> _WORK TO BE COMPLETED_: Copy out exactly the stretch of the listing below that begins at the line containing "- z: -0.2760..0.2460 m" and ends at the line containing "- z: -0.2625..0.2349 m", and copy nothing outside it.

> _DATA SHOWN_:

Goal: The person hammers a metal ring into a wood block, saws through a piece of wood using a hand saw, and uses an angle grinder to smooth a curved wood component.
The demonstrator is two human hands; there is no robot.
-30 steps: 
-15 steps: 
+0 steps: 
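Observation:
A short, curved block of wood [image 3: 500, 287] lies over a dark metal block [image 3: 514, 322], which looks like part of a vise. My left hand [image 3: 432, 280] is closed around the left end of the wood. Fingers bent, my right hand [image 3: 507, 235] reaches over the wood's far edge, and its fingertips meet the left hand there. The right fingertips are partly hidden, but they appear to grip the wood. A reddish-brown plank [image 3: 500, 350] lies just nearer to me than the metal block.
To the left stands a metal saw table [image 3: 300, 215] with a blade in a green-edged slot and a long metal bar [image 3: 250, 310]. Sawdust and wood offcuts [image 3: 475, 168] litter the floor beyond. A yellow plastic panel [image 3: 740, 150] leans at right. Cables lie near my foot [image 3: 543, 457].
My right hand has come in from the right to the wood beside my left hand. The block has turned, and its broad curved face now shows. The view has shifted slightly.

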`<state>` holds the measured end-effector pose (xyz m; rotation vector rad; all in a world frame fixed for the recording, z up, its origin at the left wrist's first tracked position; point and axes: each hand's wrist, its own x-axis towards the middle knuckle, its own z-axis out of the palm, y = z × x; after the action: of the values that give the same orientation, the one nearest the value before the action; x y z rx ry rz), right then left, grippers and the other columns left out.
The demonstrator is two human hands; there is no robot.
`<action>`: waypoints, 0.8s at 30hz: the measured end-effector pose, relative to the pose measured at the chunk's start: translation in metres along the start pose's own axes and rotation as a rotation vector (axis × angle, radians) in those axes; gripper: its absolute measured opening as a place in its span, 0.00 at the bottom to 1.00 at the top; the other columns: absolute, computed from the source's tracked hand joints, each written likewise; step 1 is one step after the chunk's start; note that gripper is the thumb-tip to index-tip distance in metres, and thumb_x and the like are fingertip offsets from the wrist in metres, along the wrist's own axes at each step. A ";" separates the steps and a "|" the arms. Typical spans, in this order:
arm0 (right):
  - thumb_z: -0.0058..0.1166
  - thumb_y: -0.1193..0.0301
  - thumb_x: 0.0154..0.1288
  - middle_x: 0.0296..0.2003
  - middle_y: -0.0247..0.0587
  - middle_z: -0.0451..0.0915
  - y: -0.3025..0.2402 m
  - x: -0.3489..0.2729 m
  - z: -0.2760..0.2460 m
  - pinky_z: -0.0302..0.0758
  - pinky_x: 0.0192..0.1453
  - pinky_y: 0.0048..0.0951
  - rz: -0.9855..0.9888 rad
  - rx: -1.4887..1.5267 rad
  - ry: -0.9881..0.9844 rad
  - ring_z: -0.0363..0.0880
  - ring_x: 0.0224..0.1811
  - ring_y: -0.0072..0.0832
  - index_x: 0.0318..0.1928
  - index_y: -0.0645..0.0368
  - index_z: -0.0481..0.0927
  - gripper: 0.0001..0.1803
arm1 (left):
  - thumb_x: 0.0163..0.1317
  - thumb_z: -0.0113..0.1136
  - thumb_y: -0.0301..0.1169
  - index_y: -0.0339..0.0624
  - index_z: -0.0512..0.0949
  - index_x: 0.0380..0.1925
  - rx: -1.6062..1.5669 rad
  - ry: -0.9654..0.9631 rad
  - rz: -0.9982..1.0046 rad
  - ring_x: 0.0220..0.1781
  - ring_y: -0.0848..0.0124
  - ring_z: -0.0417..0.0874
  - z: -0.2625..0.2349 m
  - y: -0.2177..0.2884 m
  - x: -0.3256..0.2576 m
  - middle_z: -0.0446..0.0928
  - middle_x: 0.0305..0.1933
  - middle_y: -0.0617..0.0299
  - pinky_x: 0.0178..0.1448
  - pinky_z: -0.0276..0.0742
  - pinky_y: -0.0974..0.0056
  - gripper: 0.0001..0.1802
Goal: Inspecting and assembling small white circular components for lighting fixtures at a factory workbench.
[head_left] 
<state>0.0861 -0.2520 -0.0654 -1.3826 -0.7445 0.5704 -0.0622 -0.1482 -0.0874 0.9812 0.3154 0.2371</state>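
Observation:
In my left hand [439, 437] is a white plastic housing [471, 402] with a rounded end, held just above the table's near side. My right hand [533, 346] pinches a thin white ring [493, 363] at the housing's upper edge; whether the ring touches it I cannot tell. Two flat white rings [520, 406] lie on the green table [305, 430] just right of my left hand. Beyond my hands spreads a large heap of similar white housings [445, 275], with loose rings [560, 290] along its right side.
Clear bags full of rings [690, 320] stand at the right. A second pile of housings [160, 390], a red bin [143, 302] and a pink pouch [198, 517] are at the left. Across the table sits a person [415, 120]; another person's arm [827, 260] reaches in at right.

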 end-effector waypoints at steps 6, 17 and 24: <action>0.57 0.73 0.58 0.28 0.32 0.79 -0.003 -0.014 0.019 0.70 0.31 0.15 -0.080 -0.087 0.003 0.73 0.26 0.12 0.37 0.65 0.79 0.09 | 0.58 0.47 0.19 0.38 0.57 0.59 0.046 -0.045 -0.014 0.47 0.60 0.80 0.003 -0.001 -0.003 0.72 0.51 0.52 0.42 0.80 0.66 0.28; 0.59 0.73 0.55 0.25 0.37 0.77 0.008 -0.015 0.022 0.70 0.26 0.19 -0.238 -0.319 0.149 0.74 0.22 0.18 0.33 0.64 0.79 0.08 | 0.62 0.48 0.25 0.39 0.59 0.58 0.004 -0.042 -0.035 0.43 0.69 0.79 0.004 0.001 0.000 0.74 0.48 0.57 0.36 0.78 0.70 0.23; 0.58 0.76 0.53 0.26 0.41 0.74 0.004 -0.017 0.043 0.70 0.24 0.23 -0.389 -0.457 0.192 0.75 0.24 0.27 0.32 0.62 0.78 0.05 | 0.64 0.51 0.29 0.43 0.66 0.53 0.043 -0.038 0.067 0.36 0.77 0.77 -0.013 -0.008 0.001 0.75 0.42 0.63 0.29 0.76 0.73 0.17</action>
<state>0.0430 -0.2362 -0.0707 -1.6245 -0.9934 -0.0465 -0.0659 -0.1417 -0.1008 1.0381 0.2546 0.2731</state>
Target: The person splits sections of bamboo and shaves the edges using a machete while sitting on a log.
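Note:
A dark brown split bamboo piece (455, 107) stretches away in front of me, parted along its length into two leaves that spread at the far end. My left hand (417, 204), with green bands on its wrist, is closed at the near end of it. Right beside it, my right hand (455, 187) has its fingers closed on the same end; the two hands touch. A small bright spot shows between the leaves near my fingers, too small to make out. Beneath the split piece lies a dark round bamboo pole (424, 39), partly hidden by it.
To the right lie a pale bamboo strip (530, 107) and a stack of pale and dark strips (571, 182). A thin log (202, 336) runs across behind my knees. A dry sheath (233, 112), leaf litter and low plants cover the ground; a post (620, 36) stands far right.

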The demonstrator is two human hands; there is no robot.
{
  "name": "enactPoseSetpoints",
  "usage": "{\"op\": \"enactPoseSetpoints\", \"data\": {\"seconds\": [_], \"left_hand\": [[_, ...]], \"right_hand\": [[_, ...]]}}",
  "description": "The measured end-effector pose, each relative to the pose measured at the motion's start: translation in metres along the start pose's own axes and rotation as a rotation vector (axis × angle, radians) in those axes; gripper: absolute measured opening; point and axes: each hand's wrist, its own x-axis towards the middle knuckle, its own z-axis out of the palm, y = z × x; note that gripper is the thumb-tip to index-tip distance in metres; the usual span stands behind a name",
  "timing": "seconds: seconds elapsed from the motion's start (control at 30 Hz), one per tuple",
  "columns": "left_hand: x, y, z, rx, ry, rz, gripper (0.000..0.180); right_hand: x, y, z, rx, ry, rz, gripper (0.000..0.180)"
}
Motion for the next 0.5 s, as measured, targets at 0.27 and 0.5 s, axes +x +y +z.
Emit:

> _ANSWER SPACE_:
  - z: -0.2760..0.2460 m
  - pinky_z: -0.0302..0.0758
  - pinky_x: 0.0192..0.1453
  - pinky_y: 0.0048..0.0951
  - rz: -0.9855..0.9888 rad
  - rx: -1.4887..1.5267 rad
  - ry: -0.9881..0.9844 rad
  - ring_z: -0.0363..0.0880
  - ring_x: 0.0224..0.1811
  - ring_y: -0.0072..0.0832
  - index_x: 0.0318..0.1928
  - index_y: -0.0645..0.0368
  - index_z: -0.0481..0.0927
  - gripper: 0.0001..0.1803
arm1 (left):
  - thumb_x: 0.0163..0.1317
  - thumb_z: -0.0113..0.1136
  - thumb_y: -0.0301..0.1169
  - index_y: -0.0339..0.0624
  - index_z: -0.0512..0.0949
  - index_x: 0.0380..0.1925
  - rx: -1.6062..1.5669 rad
  - ry: -0.9654..0.9631 rad
  - rz: -0.9982..1.0046 rad
  - ring_x: 0.0220..0.1781
  - ring_y: -0.0848..0.0124
  - ring_z: -0.0417..0.0874
  - z: -0.2625..0.2349 m

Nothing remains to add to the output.